__Assigned task__. Work out how many lines in the entries below include the word "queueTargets", and give only that figure.

__Data provided__.

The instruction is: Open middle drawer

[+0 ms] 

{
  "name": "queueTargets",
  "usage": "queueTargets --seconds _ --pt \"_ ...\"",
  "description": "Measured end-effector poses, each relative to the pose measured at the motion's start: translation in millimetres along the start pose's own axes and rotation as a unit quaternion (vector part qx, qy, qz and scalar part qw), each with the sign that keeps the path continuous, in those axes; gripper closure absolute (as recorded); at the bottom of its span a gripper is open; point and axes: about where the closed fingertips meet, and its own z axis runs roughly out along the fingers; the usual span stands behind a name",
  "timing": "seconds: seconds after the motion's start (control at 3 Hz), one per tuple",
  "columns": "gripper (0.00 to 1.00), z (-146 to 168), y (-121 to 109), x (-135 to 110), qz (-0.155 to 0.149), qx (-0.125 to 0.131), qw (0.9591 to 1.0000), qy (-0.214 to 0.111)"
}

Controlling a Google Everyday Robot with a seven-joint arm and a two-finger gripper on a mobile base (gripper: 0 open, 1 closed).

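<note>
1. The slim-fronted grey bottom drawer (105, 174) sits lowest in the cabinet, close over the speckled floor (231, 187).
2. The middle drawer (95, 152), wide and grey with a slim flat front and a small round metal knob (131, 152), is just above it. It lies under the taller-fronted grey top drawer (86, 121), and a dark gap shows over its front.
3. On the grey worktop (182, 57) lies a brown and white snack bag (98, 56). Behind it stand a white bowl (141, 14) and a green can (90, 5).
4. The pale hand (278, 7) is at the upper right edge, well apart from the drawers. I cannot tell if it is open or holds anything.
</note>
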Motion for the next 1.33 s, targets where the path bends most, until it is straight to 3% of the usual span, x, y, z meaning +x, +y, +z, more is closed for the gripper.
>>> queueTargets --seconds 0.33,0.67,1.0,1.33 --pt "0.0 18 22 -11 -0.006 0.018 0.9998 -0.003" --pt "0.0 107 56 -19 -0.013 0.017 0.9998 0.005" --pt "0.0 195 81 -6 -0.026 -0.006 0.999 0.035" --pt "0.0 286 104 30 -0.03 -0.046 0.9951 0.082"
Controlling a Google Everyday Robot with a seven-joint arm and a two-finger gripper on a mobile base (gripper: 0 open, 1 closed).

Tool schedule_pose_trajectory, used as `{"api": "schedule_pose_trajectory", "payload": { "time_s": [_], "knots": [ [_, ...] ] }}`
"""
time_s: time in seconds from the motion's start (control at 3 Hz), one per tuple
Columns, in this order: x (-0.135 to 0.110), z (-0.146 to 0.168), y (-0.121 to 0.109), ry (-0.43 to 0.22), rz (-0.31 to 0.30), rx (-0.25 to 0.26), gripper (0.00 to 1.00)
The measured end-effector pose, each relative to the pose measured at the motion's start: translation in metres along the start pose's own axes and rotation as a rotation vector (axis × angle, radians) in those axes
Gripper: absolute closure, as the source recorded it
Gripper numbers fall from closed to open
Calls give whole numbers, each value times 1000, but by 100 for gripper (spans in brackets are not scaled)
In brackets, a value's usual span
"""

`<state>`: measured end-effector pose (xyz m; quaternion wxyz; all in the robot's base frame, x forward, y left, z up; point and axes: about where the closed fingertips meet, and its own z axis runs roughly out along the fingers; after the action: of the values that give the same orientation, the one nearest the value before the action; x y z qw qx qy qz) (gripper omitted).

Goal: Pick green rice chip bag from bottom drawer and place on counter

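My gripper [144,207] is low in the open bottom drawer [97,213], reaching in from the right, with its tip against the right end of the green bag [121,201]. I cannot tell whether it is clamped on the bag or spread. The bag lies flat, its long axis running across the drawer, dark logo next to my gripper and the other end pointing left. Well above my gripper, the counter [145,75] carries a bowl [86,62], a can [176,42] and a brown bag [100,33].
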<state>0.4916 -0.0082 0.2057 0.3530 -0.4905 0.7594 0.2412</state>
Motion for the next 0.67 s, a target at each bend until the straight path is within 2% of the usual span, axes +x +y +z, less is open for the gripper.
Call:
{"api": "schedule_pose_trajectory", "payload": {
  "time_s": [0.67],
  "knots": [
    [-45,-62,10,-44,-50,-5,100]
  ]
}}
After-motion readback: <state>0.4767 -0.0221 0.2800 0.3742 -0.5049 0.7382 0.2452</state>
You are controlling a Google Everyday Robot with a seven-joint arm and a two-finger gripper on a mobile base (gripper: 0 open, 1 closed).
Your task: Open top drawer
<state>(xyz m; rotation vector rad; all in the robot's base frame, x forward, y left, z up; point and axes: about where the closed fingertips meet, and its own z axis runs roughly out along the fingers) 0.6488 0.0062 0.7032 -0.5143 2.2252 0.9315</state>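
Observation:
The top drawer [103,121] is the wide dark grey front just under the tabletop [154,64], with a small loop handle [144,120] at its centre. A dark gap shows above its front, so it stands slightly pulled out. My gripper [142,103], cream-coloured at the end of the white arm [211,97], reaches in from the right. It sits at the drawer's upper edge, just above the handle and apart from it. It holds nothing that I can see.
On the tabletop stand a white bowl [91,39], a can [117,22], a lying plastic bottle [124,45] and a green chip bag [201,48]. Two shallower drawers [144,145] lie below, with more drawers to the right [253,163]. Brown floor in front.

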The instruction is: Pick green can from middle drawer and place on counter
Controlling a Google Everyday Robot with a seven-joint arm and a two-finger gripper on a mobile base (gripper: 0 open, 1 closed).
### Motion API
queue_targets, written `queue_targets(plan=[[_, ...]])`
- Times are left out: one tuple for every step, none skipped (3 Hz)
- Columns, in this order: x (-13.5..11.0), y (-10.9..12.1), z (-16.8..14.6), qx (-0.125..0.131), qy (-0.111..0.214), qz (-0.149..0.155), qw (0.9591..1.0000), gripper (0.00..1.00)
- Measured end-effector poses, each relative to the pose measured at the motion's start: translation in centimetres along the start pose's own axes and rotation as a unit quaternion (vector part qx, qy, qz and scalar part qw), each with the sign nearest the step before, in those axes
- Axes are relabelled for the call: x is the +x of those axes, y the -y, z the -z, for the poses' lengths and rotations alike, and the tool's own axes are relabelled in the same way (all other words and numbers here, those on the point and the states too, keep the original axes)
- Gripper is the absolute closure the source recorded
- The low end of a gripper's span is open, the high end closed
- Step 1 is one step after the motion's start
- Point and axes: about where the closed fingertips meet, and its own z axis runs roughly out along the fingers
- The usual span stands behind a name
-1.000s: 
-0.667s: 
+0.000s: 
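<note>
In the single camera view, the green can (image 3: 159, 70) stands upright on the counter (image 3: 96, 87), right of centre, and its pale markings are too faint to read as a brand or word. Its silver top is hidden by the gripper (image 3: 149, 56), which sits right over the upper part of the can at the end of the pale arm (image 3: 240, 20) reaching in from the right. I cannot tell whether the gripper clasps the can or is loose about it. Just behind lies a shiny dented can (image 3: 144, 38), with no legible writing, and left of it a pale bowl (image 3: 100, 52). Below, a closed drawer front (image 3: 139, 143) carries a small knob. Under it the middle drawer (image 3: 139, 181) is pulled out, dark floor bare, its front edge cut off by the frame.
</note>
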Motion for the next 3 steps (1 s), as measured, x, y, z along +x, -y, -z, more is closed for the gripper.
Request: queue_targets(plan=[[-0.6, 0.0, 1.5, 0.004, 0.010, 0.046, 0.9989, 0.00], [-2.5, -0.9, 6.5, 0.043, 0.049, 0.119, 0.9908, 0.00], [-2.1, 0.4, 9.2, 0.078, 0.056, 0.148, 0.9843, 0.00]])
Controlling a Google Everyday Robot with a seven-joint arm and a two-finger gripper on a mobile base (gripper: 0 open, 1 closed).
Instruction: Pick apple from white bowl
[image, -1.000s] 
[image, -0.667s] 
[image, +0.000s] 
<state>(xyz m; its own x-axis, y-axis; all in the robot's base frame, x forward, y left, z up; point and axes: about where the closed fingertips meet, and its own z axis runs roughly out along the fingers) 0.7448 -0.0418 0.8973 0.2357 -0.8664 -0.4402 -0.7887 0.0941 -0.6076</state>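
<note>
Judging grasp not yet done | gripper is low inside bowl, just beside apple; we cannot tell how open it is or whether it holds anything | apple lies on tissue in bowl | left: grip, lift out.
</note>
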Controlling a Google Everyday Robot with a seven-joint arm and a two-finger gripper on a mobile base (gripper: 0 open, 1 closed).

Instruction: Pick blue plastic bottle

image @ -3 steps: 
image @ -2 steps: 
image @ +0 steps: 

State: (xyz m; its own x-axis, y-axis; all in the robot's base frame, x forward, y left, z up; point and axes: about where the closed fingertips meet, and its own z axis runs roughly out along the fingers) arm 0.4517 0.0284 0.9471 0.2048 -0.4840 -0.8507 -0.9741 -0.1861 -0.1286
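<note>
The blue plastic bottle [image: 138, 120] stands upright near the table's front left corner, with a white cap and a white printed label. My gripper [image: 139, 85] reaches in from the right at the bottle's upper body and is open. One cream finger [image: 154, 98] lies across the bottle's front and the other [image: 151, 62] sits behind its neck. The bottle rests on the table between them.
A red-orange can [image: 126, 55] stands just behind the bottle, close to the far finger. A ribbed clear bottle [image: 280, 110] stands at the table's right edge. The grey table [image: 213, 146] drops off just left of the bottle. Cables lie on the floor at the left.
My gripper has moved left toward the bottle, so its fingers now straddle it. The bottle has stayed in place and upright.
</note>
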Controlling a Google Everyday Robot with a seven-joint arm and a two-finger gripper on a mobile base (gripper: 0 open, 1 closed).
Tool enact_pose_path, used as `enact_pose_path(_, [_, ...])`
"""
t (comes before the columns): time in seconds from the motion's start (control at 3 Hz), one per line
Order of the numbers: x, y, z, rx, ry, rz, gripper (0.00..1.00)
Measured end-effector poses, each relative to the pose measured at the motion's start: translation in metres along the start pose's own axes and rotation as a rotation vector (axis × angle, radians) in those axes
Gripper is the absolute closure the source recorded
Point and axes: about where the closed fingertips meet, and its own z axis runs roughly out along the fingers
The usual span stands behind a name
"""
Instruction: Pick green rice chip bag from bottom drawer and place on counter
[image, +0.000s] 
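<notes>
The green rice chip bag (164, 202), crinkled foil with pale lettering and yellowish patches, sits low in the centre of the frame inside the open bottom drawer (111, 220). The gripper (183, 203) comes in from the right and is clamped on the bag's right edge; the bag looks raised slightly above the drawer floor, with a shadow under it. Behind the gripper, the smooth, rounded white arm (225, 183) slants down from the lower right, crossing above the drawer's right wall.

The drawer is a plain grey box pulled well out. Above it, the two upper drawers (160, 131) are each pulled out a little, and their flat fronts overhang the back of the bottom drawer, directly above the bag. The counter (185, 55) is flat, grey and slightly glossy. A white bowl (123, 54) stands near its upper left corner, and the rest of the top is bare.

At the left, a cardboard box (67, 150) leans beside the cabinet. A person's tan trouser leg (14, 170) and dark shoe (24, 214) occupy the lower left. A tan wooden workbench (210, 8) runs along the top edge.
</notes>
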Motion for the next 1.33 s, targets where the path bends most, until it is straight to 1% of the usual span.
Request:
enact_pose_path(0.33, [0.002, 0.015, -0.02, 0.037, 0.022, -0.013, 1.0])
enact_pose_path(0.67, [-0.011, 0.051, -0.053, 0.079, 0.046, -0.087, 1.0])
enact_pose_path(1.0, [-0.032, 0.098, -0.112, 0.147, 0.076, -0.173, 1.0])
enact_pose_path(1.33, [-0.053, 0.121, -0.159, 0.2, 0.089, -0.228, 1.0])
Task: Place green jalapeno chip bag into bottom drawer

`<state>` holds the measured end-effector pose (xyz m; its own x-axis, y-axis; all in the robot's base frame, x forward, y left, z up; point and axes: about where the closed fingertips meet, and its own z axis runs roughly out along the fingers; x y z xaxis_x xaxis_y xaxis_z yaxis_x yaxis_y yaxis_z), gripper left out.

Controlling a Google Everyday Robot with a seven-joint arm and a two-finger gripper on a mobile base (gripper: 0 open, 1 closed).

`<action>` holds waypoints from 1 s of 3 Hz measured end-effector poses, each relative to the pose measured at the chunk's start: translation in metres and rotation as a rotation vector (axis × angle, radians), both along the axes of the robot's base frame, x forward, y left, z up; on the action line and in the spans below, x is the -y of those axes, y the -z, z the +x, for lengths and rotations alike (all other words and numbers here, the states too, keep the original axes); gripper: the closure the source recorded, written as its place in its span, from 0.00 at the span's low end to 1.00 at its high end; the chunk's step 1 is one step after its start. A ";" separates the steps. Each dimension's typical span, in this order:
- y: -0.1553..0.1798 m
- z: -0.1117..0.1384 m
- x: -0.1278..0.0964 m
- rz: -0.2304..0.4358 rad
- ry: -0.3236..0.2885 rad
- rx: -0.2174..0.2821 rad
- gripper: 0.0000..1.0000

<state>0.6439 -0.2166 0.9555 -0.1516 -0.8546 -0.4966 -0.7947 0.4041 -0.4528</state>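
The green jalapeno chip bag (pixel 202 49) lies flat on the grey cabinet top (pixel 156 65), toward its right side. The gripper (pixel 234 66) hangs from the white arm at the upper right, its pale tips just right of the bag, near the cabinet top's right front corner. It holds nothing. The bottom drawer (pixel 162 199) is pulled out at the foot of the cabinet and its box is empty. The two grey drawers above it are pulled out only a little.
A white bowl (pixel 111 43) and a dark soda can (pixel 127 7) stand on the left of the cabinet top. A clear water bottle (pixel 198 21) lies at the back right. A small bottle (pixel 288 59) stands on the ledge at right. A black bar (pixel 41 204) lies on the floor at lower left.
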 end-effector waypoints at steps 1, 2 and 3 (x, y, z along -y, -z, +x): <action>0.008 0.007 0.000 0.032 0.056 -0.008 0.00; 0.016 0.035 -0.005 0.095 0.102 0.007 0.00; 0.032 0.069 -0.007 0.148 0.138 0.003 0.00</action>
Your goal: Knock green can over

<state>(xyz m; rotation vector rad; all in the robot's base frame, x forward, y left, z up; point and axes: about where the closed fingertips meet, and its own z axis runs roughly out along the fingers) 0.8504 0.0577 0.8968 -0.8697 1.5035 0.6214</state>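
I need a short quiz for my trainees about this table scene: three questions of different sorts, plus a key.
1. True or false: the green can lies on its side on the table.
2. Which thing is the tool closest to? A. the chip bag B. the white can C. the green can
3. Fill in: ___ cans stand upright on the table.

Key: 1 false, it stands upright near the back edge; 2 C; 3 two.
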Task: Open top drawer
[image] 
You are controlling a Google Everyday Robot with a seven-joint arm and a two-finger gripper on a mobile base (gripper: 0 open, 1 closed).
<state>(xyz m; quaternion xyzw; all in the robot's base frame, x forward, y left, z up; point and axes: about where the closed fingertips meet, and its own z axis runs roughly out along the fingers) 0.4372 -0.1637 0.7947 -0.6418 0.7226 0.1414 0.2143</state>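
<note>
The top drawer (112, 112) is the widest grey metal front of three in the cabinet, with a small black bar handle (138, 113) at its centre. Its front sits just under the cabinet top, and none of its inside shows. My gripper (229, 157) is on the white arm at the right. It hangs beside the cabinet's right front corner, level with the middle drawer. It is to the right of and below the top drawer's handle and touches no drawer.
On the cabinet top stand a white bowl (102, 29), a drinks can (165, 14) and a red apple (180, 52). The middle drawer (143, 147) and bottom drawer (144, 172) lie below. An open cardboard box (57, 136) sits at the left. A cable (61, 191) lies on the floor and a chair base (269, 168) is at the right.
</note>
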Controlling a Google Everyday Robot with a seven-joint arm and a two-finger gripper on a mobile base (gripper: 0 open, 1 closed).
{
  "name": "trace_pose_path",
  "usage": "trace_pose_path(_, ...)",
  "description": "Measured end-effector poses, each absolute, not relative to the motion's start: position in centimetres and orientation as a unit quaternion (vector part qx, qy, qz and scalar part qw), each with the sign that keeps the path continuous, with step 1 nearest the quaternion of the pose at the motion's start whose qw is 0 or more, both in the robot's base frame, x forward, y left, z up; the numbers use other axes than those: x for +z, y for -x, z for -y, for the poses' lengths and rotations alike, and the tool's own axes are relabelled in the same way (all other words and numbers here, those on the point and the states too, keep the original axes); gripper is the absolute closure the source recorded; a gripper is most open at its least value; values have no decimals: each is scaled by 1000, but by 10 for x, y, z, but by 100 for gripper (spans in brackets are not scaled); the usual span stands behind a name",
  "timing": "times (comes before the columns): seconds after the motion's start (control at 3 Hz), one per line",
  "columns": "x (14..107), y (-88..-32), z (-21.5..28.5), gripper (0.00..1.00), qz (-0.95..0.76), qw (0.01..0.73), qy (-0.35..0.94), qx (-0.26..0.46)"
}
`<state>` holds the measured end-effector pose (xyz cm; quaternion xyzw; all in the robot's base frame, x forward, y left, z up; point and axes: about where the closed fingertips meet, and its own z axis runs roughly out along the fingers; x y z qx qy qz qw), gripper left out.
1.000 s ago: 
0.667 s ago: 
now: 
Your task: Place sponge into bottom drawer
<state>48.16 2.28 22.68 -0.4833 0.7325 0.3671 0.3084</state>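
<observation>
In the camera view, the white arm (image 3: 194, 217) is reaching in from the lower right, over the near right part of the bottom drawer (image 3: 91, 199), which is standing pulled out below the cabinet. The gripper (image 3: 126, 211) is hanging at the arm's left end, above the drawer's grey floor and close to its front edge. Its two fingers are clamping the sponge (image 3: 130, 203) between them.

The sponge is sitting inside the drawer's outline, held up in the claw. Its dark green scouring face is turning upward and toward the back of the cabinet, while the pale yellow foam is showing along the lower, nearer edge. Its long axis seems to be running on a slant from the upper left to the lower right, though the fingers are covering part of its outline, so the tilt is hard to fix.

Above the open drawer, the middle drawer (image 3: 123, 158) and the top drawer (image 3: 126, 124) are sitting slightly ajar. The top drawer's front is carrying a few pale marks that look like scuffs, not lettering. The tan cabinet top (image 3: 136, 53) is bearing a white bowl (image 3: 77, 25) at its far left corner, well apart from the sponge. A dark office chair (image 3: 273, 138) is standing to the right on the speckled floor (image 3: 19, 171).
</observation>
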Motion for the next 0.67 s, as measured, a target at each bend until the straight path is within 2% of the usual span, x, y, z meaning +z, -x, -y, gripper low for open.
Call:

__Answer to the exercise__. 3